I think people would be insulted if we treated them like dogs. Remember Pavlov and his experiment – he rang the bell and the dogs began salivating in anticipation of being fed? Isn’t that kind of how we treat students? We ring the bell and expect them to move around on a prescribed schedule to learn things they have no control over in hopes that some day it will help them. Why bells? Seems kind of factory-like…
In a business, people don’t move around based on bells. Sure, there are scheduled meetings, but generally people move and interact based on the needs of the project, assignment, or lead they’re working on. I wonder if students could function in that kind of environment, too? Daniel Pink, in his book, Drive, identifies three key components to finding that sweet spot – flow: autonomy, mastery, and purpose. Maybe if we give students more choice in how and where and when to study, education will regain some of its sparkle.

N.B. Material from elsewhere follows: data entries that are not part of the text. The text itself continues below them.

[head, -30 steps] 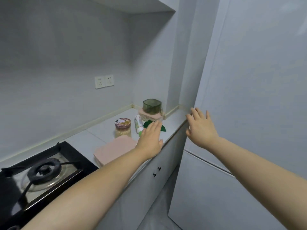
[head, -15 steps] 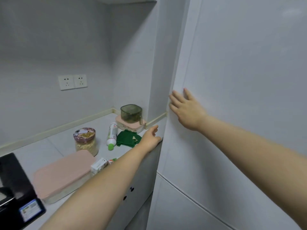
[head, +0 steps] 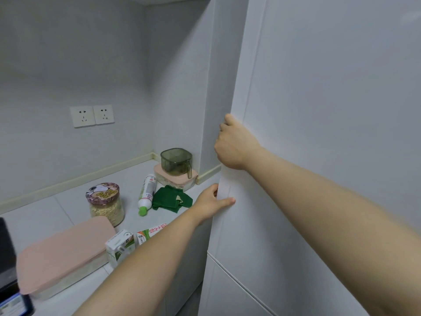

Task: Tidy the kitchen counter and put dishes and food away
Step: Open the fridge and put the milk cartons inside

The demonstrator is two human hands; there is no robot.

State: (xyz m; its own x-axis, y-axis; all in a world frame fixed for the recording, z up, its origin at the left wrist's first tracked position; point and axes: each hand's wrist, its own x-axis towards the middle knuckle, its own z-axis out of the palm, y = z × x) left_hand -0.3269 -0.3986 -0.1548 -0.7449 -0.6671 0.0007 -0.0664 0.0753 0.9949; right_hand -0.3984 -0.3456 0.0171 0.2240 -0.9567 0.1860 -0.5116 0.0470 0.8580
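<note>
at the fridge door [head: 319, 133] edge, both hands gripping it, left hand [head: 210, 205], right hand [head: 234, 147], fingertips hidden

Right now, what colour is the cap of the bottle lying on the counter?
Bright green cap on the white bottle, head view.

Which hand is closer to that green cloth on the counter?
Left. The left hand grips the door edge just right of the green cloth; the right hand holds the edge higher up.
</note>
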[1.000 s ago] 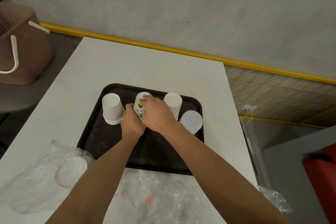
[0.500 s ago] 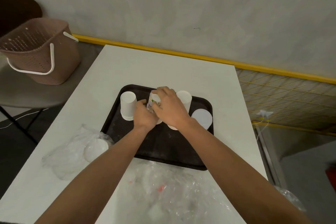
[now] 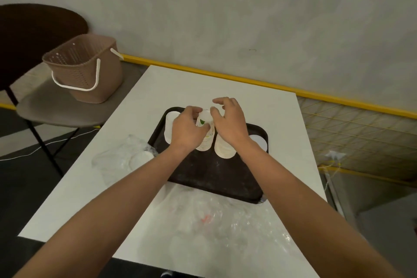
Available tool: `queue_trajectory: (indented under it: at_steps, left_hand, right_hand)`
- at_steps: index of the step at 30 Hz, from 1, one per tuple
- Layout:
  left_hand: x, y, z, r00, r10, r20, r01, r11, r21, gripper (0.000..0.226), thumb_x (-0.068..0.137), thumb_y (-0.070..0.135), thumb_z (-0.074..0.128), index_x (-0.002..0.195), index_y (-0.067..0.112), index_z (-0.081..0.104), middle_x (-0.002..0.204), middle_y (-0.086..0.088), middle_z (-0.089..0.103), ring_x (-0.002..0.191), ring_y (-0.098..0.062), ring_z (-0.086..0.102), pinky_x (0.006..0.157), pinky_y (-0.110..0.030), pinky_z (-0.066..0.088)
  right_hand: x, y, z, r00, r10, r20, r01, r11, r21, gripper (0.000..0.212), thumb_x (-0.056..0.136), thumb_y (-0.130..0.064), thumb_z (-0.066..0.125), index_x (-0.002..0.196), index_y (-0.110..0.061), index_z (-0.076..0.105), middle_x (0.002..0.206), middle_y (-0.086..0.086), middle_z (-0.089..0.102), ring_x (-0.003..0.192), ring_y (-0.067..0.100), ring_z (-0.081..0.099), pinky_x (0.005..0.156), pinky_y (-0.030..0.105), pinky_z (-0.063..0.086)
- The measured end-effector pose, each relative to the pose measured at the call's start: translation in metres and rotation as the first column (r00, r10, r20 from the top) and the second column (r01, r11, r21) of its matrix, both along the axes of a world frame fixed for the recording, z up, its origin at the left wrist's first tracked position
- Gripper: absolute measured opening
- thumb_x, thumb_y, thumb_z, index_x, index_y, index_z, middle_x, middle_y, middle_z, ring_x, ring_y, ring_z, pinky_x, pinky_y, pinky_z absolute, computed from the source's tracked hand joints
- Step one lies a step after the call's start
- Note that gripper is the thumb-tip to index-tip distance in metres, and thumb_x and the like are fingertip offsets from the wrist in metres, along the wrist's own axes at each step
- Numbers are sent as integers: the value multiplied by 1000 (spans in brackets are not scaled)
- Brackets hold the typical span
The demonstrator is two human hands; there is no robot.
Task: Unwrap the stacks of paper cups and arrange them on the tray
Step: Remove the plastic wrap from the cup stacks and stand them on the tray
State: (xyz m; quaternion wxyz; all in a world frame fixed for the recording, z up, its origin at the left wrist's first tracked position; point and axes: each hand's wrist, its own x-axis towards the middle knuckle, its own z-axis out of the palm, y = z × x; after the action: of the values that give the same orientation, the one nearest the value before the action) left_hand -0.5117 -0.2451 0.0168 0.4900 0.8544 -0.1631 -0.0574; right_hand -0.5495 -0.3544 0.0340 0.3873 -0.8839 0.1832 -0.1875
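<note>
Right hand (image 3: 228,124) has let go, fingers loose; left hand (image 3: 186,130) grips the upturned, leaf-printed cup stack (image 3: 205,143)

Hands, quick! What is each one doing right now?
Left hand: grips the printed cup stack.
Right hand: open, fingers spread beside that stack, holding nothing.
</note>
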Motion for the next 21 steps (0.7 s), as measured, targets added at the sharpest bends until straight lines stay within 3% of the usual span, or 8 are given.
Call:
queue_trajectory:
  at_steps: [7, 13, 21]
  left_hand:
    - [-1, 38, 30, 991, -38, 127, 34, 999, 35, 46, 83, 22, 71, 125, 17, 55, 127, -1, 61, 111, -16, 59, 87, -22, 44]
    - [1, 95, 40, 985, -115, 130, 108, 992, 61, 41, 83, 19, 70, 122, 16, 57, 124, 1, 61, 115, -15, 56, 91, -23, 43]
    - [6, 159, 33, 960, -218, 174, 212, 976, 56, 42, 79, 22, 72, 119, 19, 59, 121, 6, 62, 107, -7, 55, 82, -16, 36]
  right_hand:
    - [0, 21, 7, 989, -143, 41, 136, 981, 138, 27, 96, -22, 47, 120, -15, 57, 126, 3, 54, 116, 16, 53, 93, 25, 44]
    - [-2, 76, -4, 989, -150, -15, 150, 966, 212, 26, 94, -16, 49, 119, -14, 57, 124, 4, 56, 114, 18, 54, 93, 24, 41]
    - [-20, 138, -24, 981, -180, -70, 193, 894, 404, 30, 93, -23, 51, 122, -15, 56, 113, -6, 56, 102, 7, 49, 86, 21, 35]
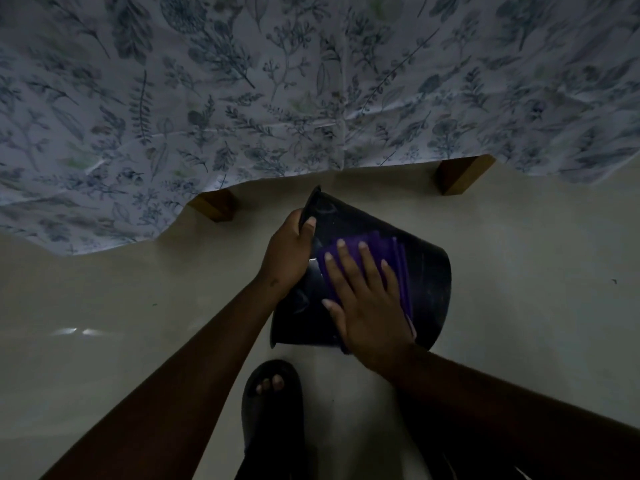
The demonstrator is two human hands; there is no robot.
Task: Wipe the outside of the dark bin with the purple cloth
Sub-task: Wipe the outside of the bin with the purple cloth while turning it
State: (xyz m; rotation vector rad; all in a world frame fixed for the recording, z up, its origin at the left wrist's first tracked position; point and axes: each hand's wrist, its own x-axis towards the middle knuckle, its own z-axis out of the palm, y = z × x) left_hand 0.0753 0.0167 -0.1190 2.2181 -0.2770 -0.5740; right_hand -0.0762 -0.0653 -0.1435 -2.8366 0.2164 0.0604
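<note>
The dark bin (427,271) lies tilted on its side above the pale floor, its open rim pointing away toward the bed. My left hand (289,252) grips the bin's rim at the upper left, thumb on the outside. My right hand (363,296) lies flat with fingers spread on the folded purple cloth (398,258), pressing it against the bin's outer wall. Most of the cloth is hidden under that hand; only its far and right edges show.
A bed with a floral sheet (311,98) hangs over the floor ahead, on two wooden legs (216,204) (462,174). My foot in a dark sandal (272,403) stands just below the bin. Glossy cream floor (536,271) spreads left and right.
</note>
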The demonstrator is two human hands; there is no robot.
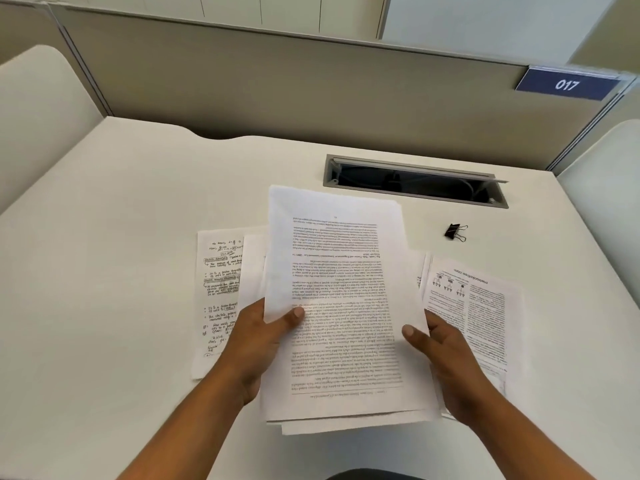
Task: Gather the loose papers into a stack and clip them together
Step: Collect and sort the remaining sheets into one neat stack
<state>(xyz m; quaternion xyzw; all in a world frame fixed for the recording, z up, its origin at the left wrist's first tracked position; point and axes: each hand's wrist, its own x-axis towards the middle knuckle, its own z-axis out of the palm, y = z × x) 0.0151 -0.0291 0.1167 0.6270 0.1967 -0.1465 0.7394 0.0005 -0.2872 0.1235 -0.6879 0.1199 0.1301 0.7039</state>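
Observation:
A stack of printed papers (343, 299) is held up over the white desk (104, 237), its text upside down to me. My left hand (256, 341) grips its left edge, thumb on top. My right hand (446, 355) grips the right edge the same way. A handwritten sheet (218, 289) lies flat on the desk to the left, partly under other white sheets. A printed sheet with small diagrams (478, 306) lies to the right. A black binder clip (455, 232) sits alone on the desk beyond the right-hand sheet.
An open cable slot (415, 181) is set into the desk behind the papers. A beige partition (277, 81) closes the back, with a blue "017" sign (566, 85) at the right. Side panels stand at both desk ends.

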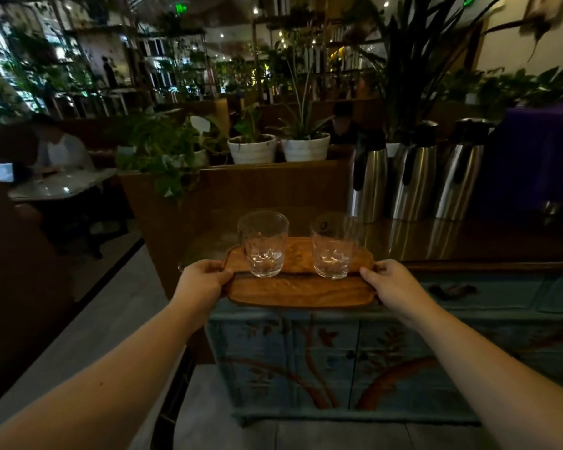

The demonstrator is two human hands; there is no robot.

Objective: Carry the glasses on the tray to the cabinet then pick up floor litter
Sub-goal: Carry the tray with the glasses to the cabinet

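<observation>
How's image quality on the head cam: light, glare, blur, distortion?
Head view: dim, warm light; background plants soft and smeared; wide-angle bending toward the edges; thermos flasks mirrored as streaks on the glossy cabinet top; glasses and tray reasonably sharp, with small highlights in the glass bases.

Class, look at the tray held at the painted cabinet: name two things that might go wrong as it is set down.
1. The two empty glasses stand loose on the wooden tray; any tilt may slide them.
2. Three steel flasks crowd the cabinet top on the right; pushing the tray that way might knock them.
</observation>
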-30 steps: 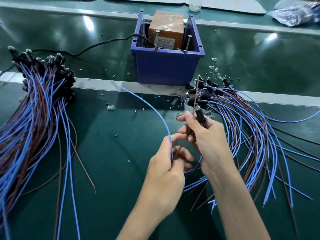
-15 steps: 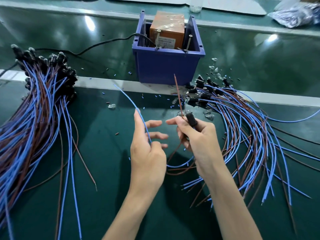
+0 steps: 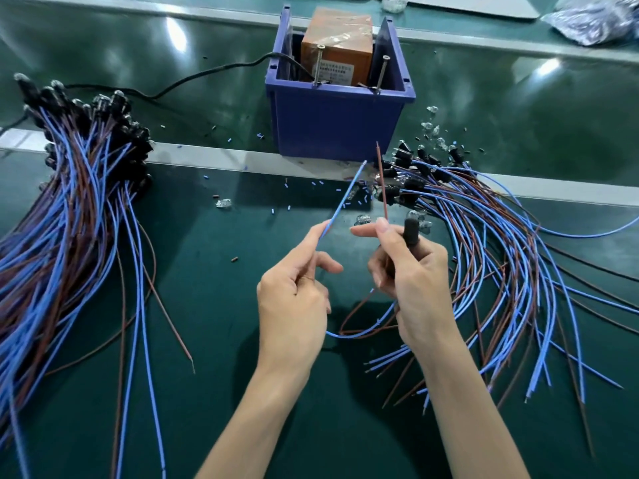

4. Do as I do and as I say.
Speaking of autonomy… This seems to be seriously lacking in education. Sure, it’s in the news, Twitter, blogs, and such, but autonomy in learning (synonymous with personalized learning, maybe) is much harder to accomplish. This is especially true when teachers are responsible for 150+ students. However, maybe it’s not as terrifying and impossible as some think. Giving students choices in their learning (what they learn, how they learn, and how they demonstrate knowledge) frees the teacher to become a facilitator instead of micro-managing every aspect of what a student should know. It might also free the student to dig even deeper into things they love, or to explore a new aspect of a “required” subject that the teacher didn’t even think of. The goal of education isn’t to push out a race of robots. As educators, we love inspiring students and seeing that spark turn into a raging forest fire of hunger and passion and drive. Can we do that if we force them all to do as we do, and think as we instruct, even if there are more ways to look at things and learn things and do things? Perhaps it’s time to ask why we teach what we teach and why we teach the way that we teach. Let’s give students a voice in what they learn, give them a chance to plot their path (with guidance from mentors, teachers, counselors, and parents), and give them the ability to find purpose in what they’re doing.
I’m sure I’ve forgotten something in my list of things I’d love to see become (become obsolete or become a reality). What do you think? What did I miss?